相続税の計算の基礎となる財産の評価方法 3


前回は自用地の評価方法について解説しましたが、今回は土地を賃貸借した場合の評価について説明をします。

@建物を所有する目的で土地を賃借している場合、借地人はその土地を利用できる権利(借地権といいます)があります。この土地は地主から見ますと、正当な理由なしに借地人に出て行ってもらうことはできません。これは借地借家法という法律によって借地人が手厚く保護されているからです。
 貸し付けられている土地(貸宅地といいます)については、自用地の評価額から借地人の持っている借地権価額を控除して評価することにしています。この場合の借地権割合とは路線価図や倍率表に記載されています。これらに記載されているアルファベッドが借地権割合を示しております。
 A…90% B…80% C…70% D…60% E…50% F…40% G…30%となってます。
 概ね50%〜70%の地域が大半を占めます。

・貸宅地の評価額の算出法
貸宅地の評価額=その宅地の自用地の評価額×(1 ― 借地権割合)


・借地権の評価額の算出法
借地権の評価額=その宅地の自用地の評価額×借地権割合


A地主が自分の土地にアパート等を建てた場合の土地の評価について説明します。

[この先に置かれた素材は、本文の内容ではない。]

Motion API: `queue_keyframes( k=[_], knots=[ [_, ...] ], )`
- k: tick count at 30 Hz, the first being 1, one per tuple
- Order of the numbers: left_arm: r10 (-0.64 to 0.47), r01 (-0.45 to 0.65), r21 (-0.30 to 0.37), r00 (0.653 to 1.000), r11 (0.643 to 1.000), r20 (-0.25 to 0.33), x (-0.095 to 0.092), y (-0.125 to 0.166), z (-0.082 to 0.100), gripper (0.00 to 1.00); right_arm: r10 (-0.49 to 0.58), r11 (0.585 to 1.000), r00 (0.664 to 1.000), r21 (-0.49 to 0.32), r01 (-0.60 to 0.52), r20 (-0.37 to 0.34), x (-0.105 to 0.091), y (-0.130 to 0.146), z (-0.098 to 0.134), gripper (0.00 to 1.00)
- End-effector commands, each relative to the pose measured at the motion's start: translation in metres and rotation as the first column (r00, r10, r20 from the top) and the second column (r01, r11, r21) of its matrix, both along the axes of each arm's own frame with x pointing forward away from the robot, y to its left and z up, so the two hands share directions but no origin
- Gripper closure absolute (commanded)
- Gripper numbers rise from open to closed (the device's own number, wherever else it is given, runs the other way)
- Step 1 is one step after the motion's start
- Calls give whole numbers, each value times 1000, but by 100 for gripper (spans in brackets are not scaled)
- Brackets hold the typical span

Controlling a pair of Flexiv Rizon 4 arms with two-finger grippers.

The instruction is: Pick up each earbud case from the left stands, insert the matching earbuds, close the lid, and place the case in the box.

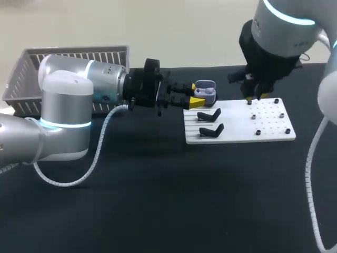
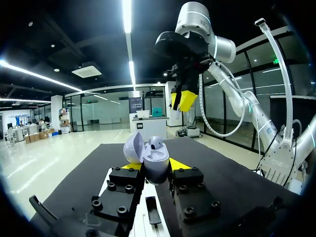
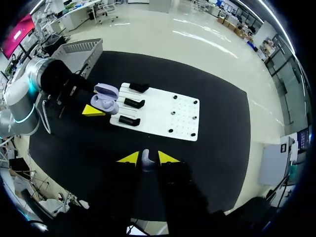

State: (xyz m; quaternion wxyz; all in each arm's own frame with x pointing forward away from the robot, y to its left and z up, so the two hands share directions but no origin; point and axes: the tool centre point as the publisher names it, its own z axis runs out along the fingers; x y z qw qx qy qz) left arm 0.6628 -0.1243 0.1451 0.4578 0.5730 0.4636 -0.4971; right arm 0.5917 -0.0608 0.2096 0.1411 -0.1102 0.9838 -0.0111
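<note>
My left gripper [image 1: 196,99] is shut on a lilac earbud case [image 1: 205,91], held with its lid open over the far left corner of the white board [image 1: 239,129]. In the left wrist view the case [image 2: 157,165] sits between the yellow tips with its lid [image 2: 133,147] tipped back and one earbud [image 2: 155,144] seated inside. My right gripper [image 1: 254,97] hangs above the board's far right part. In the right wrist view it [image 3: 147,159] is shut on a small pale earbud [image 3: 147,157]. Two empty black stands [image 1: 209,114] [image 1: 211,130] remain on the board's left.
A grey slatted basket [image 1: 31,68] stands at the back left behind my left arm. Small black pegs [image 1: 258,132] dot the board's right half. Bare black tabletop lies in front of the board.
</note>
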Motion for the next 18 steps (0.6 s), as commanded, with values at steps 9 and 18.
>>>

地主が建てたアパート等に借家人が賃借している場合の土地を貸家建付地と呼びます。貸宅地の場合、家屋は借地人の所有ですが、貸家建付地の場合は家屋も土地も地主の所有になります。
 貸家建付地は下記の算式で評価することにしています。

・貸家建付地の評価額の算出法
貸家建付地の評価額=その宅地の自用地の評価額×(1 ― 借地権割合×借家権割合)
※借家権割合は全国一律30%です。


以上のように色々な形態で貸し付けられている土地については、一定の評価減をして評価することとされています。
 次回は路線価方式の土地の評価についてもう少し詳しく説明をします。